PELAKITA.ID – Sorowako, Luwu Timur — Setelah dikabarkan Bupati Irwan Bachri Syam menjamin Luwu Timur dapat pasokan BBM dari Depot Poso, Sulawesi Tengah, SPBU di Sorowako disebut telah dibuka dengan jatah tersedia 8000 liter.
“Pagi ini saya lihat antrian panjang kendaraan, khususnya sepeda motor, di SPBU Sorowako Kelurahan Magani. Antrian motor sampai ke ruas jalan dekat bandara,” kata Faizal Halim, warga Pelakola, Towuti kepada Pelakita.ID, Rabu, 28 Januari 2026.
Faizal menjelaskan bahwa pembelian BBM di Sorowako saat ini dibatasi.
“Untuk kendaraan roda empat, baik umum maupun pribadi, kuota pembelian berkisar antara 20 hingga 25 liter. Sementara itu, kendaraan roda dua hanya diperbolehkan membeli maksimal 5 liter,” kata dia.

“Sekarang aturannya begitu. Mobil dibatasi 20 sampai 25 liter, motor maksimal 5 liter,” ujar pria berambut gondrong ini.
Keterbatasan pasokan dan pembatasan pembelian tersebut membuat SPBU dipadati kendaraan sejak pagi hari.
Ical, sapaan akrab Faizal Halim, mengaku harus merogoh kocek cukup dalam demi memenuhi kebutuhan bahan bakar sehari-hari.
“Terpaksa beli eceran, harganya sampai Rp25 ribu per liter,” ujar Ical kepada Pelakita.ID.
Meski harga tersebut jauh di atas harga resmi, Ical mengaku tak punya banyak pilihan. “Maumi diapa,” katanya singkat, menggambarkan sikap pasrah warga menghadapi kondisi yang terjadi.
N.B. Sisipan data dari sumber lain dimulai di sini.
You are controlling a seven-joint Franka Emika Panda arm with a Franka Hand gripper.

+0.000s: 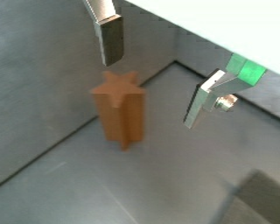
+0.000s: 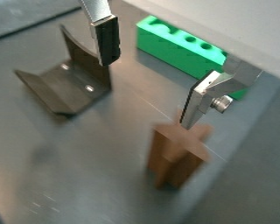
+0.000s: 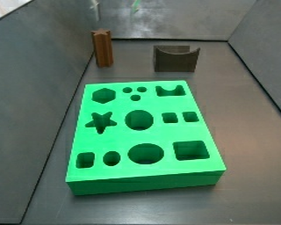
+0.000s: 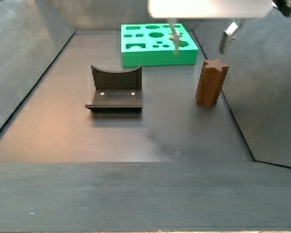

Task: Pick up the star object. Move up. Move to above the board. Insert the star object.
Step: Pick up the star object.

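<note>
A dark grey floor with low grey walls fills every view. The gripper hangs above it with its jaws wide apart and nothing between them — the flat silver fingers with dark pads stand clear of everything in both wrist views. Just below the gap, and apart from both plates, stands the tall brown wood-like prism with a star-shaped cross-section, the star object; it is upright, long axis vertical, its star top facing up toward the jaws. In a wrist view it sits slightly off the midline between the fingers, so a small sideways correction probably comes before the descent.

Further out, the squat dark grey block with a curved notch rests on the floor well apart from the star object. Beyond lies the large bright green board with shaped holes, flat on the floor, its star hole empty — the insertion is not yet done.
</note>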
Hingga kini, warga berharap pasokan BBM ke Lingkar Tambang Luwu Timur segera kembali normal agar aktivitas masyarakat tidak terus terganggu dan beban ekonomi akibat mahalnya BBM eceran dapat ditekan.
”Sampai pagi ini, SPBU di Sorowako sudah dapat, dua SPBU di Towuti belumpi saya dengar dapat jatah,” ucap Ical.